* PROBLEM REQUIREMENTS
Once the line with "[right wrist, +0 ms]" is found, repeat it and all later lines exactly through the end of the listing below, with the pictures left out.

== DATA PROVIDED

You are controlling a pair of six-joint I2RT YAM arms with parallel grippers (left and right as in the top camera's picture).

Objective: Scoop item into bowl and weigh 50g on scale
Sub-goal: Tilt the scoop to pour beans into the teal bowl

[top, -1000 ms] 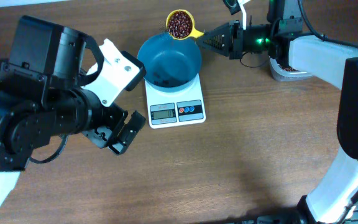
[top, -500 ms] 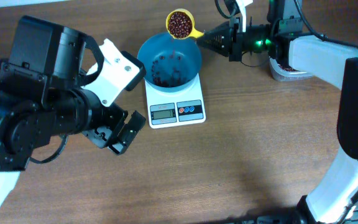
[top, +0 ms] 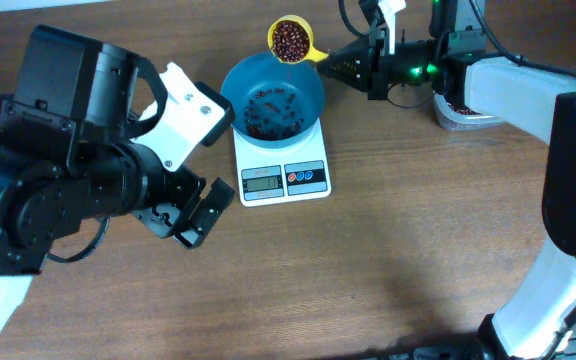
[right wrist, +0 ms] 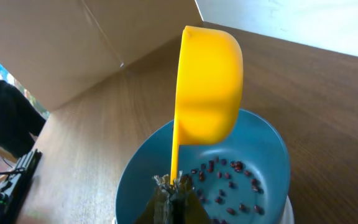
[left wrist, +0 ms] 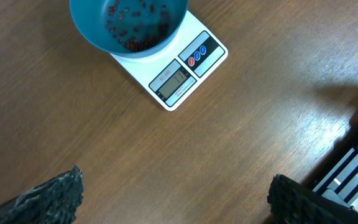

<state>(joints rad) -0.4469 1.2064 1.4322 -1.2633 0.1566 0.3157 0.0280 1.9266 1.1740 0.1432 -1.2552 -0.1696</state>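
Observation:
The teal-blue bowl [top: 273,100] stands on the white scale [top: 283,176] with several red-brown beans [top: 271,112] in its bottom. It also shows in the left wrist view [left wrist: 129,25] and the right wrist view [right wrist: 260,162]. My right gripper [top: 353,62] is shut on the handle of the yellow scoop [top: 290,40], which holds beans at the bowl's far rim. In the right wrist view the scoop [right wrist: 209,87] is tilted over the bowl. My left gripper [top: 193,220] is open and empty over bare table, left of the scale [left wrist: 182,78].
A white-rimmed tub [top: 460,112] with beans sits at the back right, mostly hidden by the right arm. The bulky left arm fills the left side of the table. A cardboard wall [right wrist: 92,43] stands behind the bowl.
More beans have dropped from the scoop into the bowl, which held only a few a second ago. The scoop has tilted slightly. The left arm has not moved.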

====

* RESPONSE TO THIS EXERCISE
[right wrist, +0 ms] 
[left wrist, +0 ms] 

<state>(joints rad) -0.4469 1.2064 1.4322 -1.2633 0.1566 0.3157 0.0280 1.9266 1.1740 0.1432 -1.2552 -0.1696</state>
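Observation:
The teal-blue bowl [top: 273,100] stands on the white scale [top: 283,176] with several red-brown beans [top: 271,112] in its bottom. It also shows in the left wrist view [left wrist: 129,25] and the right wrist view [right wrist: 260,162]. My right gripper [top: 353,62] is shut on the handle of the yellow scoop [top: 290,40], which holds beans at the bowl's far rim. In the right wrist view the scoop [right wrist: 209,87] is tilted over the bowl. My left gripper [top: 193,220] is open and empty over bare table, left of the scale [left wrist: 182,78].
A white-rimmed tub [top: 460,112] with beans sits at the back right, mostly hidden by the right arm. The bulky left arm fills the left side of the table. A cardboard wall [right wrist: 92,43] stands behind the bowl.
More beans have dropped from the scoop into the bowl, which held only a few a second ago. The scoop has tilted slightly. The left arm has not moved.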

Work on the answer is now done.